Maldives Cowries Good Luck Charm

History Of The Cowries Luck Charm

A Cowrie or also spelled cowry is a name given to some small and large sea snails, gastropod mollusks, and comes from the Cyrpaeidae family. Certain species of cowrie shells have been used for currency in many areas of the world, with high use as jewelry, for games, and as ceremonial pieces. At one time in history, the cowrie was a worldwide form of shell money. It is found mostly in the Indian Ocean around Sri-Lanka, the Maldive Islands, in Borneo, and on the coastlines of Malabar. It is also found along the coastline of Africa ranging from Ras Hafun all the way to Mozambique.

Why The Cowries Charm Brings Luck

Over certain areas of Africa, a cowrie is considered a prized charm that is associated with good luck, fecundity, and sexual pleasure.

How To The Use Cowries Charm

For centuries, cowrie shells were a form of currency in certain areas of Africa. It became more common following the 1500s. Due to the growing slave trade, western nations used large numbers of cowries from the Maldives all over Africa.

Cowrie shells have also been considered a symbol of fertility, wealth, womanhood, and birth and is usually worn as a piece of jewelry or as an ornament.
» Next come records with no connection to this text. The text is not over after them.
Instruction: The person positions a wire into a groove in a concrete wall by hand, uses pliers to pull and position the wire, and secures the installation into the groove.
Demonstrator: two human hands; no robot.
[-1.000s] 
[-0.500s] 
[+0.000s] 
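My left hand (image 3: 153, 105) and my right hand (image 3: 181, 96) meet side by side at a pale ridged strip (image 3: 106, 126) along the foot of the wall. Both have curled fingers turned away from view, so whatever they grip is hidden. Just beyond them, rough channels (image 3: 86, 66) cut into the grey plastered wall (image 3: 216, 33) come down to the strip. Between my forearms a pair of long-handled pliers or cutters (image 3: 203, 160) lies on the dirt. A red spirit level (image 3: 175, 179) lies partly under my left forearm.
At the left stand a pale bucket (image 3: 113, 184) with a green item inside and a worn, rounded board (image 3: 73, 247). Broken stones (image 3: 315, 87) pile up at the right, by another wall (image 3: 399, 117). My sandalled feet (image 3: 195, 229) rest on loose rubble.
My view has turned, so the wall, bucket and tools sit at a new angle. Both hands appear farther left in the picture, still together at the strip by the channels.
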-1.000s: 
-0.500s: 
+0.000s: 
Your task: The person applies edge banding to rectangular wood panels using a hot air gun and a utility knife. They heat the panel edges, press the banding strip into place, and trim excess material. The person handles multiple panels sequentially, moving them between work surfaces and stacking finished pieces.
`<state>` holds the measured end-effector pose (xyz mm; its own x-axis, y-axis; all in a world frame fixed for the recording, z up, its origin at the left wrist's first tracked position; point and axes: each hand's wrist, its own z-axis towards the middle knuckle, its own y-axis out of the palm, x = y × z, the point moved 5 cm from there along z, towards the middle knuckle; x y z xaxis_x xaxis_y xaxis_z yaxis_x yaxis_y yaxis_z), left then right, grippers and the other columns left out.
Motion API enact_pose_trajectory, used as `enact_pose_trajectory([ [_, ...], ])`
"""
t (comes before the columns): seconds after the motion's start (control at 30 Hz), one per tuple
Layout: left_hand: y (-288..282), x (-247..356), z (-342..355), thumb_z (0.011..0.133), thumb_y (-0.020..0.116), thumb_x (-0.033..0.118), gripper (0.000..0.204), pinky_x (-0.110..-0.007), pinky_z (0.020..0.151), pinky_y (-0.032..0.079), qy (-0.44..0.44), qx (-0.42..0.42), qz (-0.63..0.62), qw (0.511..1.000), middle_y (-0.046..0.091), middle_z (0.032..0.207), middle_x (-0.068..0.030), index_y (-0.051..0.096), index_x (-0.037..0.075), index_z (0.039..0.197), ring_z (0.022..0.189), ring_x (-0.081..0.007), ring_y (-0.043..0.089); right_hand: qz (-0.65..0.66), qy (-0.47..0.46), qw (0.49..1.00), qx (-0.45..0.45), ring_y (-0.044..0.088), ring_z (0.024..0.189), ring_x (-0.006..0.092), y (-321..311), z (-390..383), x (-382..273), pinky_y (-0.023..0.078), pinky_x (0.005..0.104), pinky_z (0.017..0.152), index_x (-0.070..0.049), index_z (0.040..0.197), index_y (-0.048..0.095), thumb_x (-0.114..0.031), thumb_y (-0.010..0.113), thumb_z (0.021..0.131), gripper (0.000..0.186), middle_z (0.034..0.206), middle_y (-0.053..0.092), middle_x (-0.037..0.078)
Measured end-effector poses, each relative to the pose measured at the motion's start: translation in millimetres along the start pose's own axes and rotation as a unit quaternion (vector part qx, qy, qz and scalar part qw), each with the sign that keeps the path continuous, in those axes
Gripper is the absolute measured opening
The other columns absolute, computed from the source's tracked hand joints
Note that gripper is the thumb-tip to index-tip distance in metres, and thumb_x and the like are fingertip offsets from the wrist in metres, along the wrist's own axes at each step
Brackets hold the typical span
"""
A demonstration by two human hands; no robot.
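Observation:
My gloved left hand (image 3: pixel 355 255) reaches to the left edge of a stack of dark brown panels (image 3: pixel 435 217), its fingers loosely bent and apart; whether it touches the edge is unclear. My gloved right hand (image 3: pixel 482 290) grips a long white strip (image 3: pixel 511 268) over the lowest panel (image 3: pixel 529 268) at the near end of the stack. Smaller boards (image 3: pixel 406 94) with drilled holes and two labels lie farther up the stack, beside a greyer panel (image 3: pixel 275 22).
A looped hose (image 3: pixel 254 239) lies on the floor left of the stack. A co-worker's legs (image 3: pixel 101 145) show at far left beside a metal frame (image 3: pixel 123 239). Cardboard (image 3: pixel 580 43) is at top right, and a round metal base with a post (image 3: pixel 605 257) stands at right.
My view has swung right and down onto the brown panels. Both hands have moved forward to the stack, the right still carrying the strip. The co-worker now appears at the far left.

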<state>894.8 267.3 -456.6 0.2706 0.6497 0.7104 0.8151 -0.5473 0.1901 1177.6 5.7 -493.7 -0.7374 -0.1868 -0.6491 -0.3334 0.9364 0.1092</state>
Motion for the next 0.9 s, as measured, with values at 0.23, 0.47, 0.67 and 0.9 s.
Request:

Some believe the underside is representative of an eye or a vulva.

Another fascinating way to use cowrie shells is as dice in games such as Chamma, Pachisi, or Ashta or as dice in the world of divination.

How The Cowries Charm Is Made

Most uses of cowries are without any alteration to the special and glitzy shells. However, if you want to wear one, they are usually drilled with holes and strung.

How To Make The Cowries Charm At Home

You will need a one to a few shells from the Maldives, some twine, or thick string, and a drill with a small bit, and a needle.

  1. Drill small holes on either side of your shell or shells.
  2. Using the needle, carefully manage your string through the holes on either side of your shell or shells.
  3. Tie your ends into a solidly crafted knot.

Interesting and Fun Facts About The Cowries Charm

  • Did you know that the word porcelain comes from the Italian word porcellana for the cowrie shell with a similar look?
  • Cowrie shells had a use for infant schools during the 40s and 50s, by teaching young children at an early age how to count, add, and subtract.
  • The Cypraea Tigris, a large-shaped cowrie shell has even gotten used throughout Europe in the near past to stretch sock heels while being darned, with the smoothness allowing for an easier positioning of the needle.